In September 1969, an 8-year-old girl disappeared in Foster City, California. Her body was found three months later, a few miles from her home. Twenty years later, in 1989, Eileen Franklin-Lipsker, the daughter of George Franklin, reported that she had recovered a memory indicating that her father had murdered and raped the girl. Eileen provided numerous details that matched details of the crime scene and, on the basis of her memory, George Franklin was arrested and charged with murder.
Eileen testified at Franklin’s trial about her recovered memory. Much of the trial focused on the reliability of repressed memory and each side presented experts. The jury found Franklin guilty of first degree murder in November 1990, and he was sentenced to life in prison.
A district court judge overturned the conviction in 1995 based on several trial errors, including the prosecution’s argument that by refusing to respond to accusations of guilt, Franklin had in essence confessed, and the trial judge’s refusal to allow the defense to argue that the details Eileen provided about the crime were based on newspaper articles of the murder, not a recovered memory.

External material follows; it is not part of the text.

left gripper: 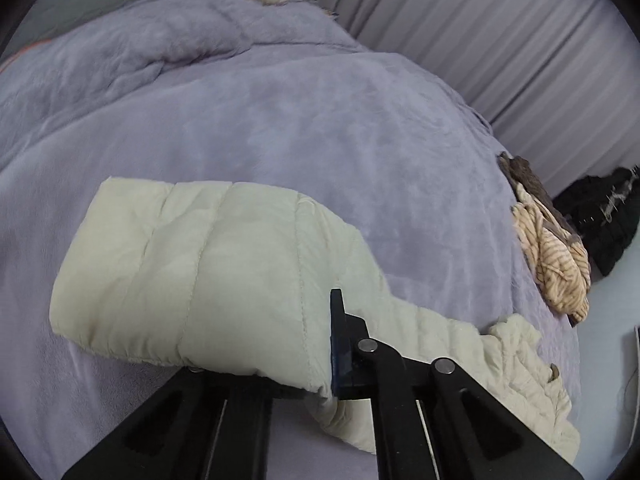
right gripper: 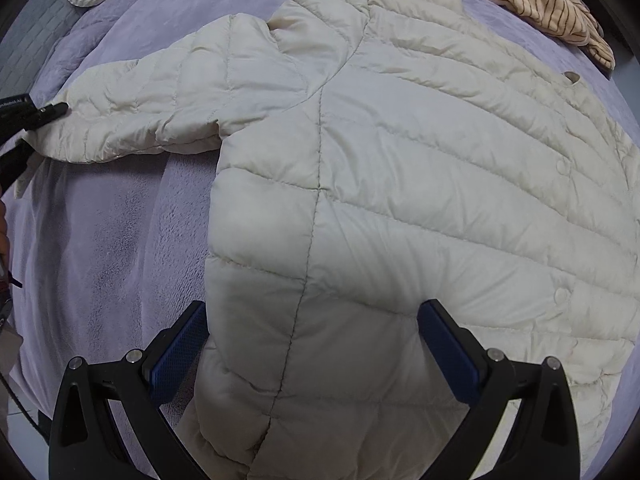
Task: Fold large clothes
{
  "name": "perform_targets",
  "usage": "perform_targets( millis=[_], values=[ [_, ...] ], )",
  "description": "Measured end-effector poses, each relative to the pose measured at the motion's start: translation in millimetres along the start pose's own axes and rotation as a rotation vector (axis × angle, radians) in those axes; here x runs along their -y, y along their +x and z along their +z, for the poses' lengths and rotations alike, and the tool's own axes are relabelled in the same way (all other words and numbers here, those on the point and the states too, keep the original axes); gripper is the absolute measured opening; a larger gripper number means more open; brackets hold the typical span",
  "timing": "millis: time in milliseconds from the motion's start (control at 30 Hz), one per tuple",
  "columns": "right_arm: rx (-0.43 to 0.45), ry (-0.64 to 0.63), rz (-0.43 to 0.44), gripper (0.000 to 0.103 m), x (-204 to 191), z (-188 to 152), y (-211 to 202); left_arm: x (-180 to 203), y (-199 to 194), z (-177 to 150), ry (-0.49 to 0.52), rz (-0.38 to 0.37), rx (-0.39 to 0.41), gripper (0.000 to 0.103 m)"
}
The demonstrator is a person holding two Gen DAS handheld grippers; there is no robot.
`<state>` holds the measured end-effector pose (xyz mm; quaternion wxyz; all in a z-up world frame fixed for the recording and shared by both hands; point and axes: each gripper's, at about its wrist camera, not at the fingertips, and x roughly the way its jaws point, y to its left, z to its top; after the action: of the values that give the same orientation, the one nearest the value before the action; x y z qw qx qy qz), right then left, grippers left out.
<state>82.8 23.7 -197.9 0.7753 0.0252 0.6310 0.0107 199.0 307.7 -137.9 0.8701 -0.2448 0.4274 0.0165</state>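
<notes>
While the jacket [right gripper: 400, 168] lay flat on the blanket [right gripper: 120, 240], left gripper [left gripper: 320, 360] pinched its sleeve [left gripper: 192, 272]; right gripper [right gripper: 312, 344] stood released astride the hem.

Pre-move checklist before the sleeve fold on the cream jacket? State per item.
1. Left gripper shut on sleeve cuff: ok, cloth lies between the fingers.
2. Right gripper open over jacket hem corner: ok, pads apart, no grip yet.
3. Jacket body flat on blanket: ok, spread with snaps up.
4. Sleeve free of body: ok, stretched out sideways.
5. Striped garment apart from jacket: cannot tell, it lies close to the collar.
6. Far sleeve position: cannot tell, out of view.
</notes>
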Motion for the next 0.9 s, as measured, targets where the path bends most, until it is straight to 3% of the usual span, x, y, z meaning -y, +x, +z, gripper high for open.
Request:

While the case was awaiting retrial, Eileen Franklin's sister, Janice Franklin, revealed that Eileen Franklin's repressed memory was recalled through hypnosis. Both had testified at trial that Eileen had not been hypnotized.
Because the state Supreme Court had ruled that testimony based on memories “recovered” by hypnosis is unreliable, Eileen could have been barred from taking the stand at a new trial.
Further, Eileen Franklin's credibility was called into question because she later contended that she remembered another murder committed by her father, that of an 18-year-old woman. But DNA tests in 1995 and 20-year-old minutes from a firefighters’ meeting showed that Franklin could not have committed the murder.
In July 1996, prosecutors announced they would not retry Franklin, and he was released.